What is needed is a word-for-word transcript of the listing, free of pictures.
*** Block opens ***
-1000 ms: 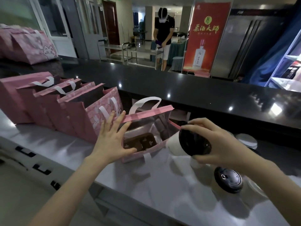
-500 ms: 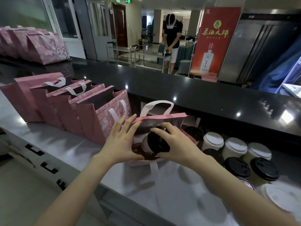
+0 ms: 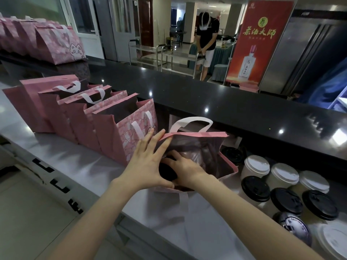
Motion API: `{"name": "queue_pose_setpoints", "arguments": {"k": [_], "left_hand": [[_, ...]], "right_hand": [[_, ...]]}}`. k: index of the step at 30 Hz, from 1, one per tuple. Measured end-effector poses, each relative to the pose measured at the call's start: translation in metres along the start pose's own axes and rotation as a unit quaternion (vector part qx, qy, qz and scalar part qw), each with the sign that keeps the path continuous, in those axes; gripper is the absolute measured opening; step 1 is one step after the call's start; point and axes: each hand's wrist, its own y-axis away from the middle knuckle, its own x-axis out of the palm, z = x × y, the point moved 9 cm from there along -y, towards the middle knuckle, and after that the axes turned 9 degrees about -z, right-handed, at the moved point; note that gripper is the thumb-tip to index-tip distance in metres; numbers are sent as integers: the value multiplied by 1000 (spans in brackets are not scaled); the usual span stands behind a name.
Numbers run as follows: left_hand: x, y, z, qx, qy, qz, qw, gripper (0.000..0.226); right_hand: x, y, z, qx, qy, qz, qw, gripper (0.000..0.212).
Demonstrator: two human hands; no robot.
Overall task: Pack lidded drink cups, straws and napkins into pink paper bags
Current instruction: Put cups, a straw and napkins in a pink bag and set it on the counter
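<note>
Table (image 3: 75, 162) carries a row of pink bags (image 3: 93, 117); the nearest bag (image 3: 210, 145) stands open. Left grip (image 3: 148, 166), fingers straight and released, presses on its rim. Right grip (image 3: 185, 166) grasps a black-lidded cup (image 3: 167, 170) inside that bag.

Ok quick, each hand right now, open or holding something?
Left hand: open, straight fingers pressing the pink bag at its rim.
Right hand: grips the black-lidded cup inside that bag.
</note>
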Motion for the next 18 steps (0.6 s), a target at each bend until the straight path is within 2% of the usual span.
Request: {"name": "queue_pose_setpoints", "arguments": {"k": [9, 18], "left_hand": [[-1, -1, 12, -13, 0, 10, 1000, 135], [4, -2, 10, -7, -6, 20, 1000, 139]], "right_hand": [[4, -5, 0, -5, -30, 17, 999, 66], [24, -12, -12, -13, -5, 29, 1000, 74]]}}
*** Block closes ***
Answer to the exercise:
-1000 ms: 
-500 ms: 
+0 ms: 
Motion API: `{"name": "queue_pose_setpoints", "arguments": {"k": [_], "left_hand": [[_, ...]], "right_hand": [[_, ...]]}}`. k: index of the step at 30 Hz, from 1, one per tuple. Measured end-effector poses, each relative to the pose measured at the call's start: translation in metres along the start pose's own axes and rotation as a unit quaternion (vector part qx, qy, qz and scalar part qw), each with the sign that keeps the path continuous, in those axes; gripper is the absolute measured opening; step 1 is one step after the call's start; point and axes: each hand's wrist, its own y-axis away from the middle knuckle, its own x-axis out of the palm, z = x × y, the point moved 9 cm from there along -y, towards the middle knuckle, and after that the axes turned 9 degrees about -z, right-handed, at the moved point; note that gripper is the thumb-tip to index-tip distance in metres; numbers are sent as integers: the value multiplied by 1000 (spans in brackets are not scaled); the usual span stands behind a name.
Numbers run as follows: left_hand: x, y, z, qx, qy, qz, qw, gripper (0.000..0.226); right_hand: x, y, z, qx, qy, qz, qw, gripper (0.000..0.212).
Demonstrator: two human hands; no robot.
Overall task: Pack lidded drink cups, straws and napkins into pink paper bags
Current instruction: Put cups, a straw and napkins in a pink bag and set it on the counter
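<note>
Table (image 3: 75, 162) carries a row of pink bags (image 3: 93, 117); the nearest bag (image 3: 210, 145) stands open. Left grip (image 3: 148, 166), fingers straight and released, presses on its rim. Right grip (image 3: 185, 166) grasps a black-lidded cup (image 3: 167, 170) inside that bag.

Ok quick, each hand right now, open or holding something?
Left hand: open, straight fingers pressing the pink bag at its rim.
Right hand: grips the black-lidded cup inside that bag.
</note>
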Motion for the next 18 steps (0.6 s), a target at each bend until the straight path is within 2% of the usual span.
Request: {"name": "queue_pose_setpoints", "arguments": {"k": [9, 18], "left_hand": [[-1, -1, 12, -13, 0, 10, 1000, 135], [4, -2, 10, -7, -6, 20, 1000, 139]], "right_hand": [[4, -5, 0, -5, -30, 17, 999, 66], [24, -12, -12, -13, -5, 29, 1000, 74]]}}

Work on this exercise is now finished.